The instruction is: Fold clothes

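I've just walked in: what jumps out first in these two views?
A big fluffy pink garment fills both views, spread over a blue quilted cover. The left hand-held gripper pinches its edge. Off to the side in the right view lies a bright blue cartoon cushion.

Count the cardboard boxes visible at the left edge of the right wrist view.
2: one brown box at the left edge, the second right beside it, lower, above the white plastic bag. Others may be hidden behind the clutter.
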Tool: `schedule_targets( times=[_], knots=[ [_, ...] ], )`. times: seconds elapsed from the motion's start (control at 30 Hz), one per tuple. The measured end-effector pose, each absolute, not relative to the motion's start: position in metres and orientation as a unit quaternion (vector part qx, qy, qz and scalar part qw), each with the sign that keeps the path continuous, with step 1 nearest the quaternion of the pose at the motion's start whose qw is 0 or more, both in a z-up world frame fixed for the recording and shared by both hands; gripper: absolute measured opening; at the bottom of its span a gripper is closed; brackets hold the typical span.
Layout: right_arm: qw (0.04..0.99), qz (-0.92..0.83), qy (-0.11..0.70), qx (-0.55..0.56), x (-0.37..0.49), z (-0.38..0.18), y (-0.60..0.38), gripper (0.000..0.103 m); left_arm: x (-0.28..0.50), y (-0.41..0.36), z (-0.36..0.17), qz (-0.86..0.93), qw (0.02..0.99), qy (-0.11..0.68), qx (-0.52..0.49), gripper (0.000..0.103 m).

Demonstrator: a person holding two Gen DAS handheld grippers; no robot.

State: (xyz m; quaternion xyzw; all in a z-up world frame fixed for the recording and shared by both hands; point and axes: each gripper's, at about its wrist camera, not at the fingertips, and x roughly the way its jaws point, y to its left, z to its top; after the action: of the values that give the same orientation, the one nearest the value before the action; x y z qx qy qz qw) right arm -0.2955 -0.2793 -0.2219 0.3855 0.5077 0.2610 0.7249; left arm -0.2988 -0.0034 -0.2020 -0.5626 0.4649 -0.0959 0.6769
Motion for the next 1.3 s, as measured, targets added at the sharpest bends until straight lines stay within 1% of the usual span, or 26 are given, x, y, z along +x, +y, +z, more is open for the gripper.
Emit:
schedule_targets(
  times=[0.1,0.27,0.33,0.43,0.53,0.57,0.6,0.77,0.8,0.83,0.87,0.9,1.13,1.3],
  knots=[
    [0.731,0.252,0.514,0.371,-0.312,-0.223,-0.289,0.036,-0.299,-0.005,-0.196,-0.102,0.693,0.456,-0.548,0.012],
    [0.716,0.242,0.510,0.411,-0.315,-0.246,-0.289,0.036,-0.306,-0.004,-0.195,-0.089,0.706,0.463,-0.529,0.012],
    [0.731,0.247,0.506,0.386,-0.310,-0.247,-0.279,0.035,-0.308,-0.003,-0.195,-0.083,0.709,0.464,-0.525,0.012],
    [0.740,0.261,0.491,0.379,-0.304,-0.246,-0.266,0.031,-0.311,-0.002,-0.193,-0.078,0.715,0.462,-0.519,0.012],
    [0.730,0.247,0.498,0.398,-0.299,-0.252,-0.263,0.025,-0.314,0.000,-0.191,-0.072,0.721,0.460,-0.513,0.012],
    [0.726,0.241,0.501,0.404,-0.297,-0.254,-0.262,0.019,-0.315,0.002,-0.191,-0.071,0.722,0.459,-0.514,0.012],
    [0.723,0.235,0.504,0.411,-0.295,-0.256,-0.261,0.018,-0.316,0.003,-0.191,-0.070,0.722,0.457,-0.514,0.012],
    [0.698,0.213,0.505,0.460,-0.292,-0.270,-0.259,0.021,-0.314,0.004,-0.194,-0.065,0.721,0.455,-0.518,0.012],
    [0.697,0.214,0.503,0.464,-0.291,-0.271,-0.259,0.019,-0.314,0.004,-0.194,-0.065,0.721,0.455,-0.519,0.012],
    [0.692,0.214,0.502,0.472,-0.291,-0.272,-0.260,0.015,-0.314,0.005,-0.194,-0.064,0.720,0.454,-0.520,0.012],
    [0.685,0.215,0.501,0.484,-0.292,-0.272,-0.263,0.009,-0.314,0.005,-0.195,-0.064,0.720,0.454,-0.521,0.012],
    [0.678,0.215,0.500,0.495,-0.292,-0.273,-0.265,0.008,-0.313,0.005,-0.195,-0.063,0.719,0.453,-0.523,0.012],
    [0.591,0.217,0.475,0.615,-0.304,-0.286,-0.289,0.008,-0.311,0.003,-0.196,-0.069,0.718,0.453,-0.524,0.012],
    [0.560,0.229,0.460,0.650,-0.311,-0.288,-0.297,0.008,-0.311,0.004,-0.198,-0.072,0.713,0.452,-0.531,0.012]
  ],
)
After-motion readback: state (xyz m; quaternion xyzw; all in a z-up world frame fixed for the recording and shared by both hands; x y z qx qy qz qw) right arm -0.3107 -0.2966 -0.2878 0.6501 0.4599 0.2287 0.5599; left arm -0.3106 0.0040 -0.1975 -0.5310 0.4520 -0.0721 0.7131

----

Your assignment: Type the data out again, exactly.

Worked solution:
The instruction is: Fold clothes

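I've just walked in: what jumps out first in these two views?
A big fluffy pink garment fills both views, spread over a blue quilted cover. The left hand-held gripper pinches its edge. Off to the side in the right view lies a bright blue cartoon cushion.

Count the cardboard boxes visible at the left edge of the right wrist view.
2: one brown box at the left edge, the second right beside it, lower, above the white plastic bag. Others may be hidden behind the clutter.
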Tool: `schedule_targets( times=[_], knots=[ [_, ...] ], )`. times: seconds elapsed from the motion's start (control at 30 Hz), one per tuple. The measured end-effector pose, each absolute, not relative to the motion's start: position in metres and orientation as a unit quaternion (vector part qx, qy, qz and scalar part qw), each with the sign that keeps the path continuous, with step 1 nearest the quaternion of the pose at the motion's start whose qw is 0 or more, both in a z-up world frame fixed for the recording and shared by both hands; gripper: absolute measured opening; at the bottom of its span a gripper is closed; brackets hold the typical span.
Layout: right_arm: qw (0.04..0.99), qz (-0.92..0.83), qy (-0.11..0.70), qx (-0.55..0.56), x (-0.37..0.49), z (-0.38..0.18), y (-0.60..0.38), gripper (0.000..0.103 m); left_arm: x (-0.28..0.50), y (-0.41..0.36), z (-0.36..0.17), qz (-0.86..0.93), qw (0.02..0.99), qy (-0.11..0.68), qx (-0.52..0.49), gripper (0.000..0.103 m).

Demonstrator: a person holding two Gen DAS handheld grippers; no robot.

State: (xyz m; quaternion xyzw; all in a z-up world frame fixed for the recording and shared by both hands; point and axes: each gripper's, at about its wrist camera, not at the fingertips, and x roughly the way its jaws point, y to its left, z to its top; after the action: of the values that give the same orientation, the one nearest the value before the action; x y z qx qy qz qw) right arm -0.2955 -0.2793 -0.2219 0.3855 0.5077 0.2610 0.7249; left arm -0.2988 -0.0034 -0.2020 -0.5626 0.4649 -0.0959 0.6769
Motion for the next 1.3 s, as measured, targets added at the sharpest bends until straight lines stay within 1% of the usual span, or 26 are given, x, y, z along +x, +y, +z, more is open for the gripper.
Emit:
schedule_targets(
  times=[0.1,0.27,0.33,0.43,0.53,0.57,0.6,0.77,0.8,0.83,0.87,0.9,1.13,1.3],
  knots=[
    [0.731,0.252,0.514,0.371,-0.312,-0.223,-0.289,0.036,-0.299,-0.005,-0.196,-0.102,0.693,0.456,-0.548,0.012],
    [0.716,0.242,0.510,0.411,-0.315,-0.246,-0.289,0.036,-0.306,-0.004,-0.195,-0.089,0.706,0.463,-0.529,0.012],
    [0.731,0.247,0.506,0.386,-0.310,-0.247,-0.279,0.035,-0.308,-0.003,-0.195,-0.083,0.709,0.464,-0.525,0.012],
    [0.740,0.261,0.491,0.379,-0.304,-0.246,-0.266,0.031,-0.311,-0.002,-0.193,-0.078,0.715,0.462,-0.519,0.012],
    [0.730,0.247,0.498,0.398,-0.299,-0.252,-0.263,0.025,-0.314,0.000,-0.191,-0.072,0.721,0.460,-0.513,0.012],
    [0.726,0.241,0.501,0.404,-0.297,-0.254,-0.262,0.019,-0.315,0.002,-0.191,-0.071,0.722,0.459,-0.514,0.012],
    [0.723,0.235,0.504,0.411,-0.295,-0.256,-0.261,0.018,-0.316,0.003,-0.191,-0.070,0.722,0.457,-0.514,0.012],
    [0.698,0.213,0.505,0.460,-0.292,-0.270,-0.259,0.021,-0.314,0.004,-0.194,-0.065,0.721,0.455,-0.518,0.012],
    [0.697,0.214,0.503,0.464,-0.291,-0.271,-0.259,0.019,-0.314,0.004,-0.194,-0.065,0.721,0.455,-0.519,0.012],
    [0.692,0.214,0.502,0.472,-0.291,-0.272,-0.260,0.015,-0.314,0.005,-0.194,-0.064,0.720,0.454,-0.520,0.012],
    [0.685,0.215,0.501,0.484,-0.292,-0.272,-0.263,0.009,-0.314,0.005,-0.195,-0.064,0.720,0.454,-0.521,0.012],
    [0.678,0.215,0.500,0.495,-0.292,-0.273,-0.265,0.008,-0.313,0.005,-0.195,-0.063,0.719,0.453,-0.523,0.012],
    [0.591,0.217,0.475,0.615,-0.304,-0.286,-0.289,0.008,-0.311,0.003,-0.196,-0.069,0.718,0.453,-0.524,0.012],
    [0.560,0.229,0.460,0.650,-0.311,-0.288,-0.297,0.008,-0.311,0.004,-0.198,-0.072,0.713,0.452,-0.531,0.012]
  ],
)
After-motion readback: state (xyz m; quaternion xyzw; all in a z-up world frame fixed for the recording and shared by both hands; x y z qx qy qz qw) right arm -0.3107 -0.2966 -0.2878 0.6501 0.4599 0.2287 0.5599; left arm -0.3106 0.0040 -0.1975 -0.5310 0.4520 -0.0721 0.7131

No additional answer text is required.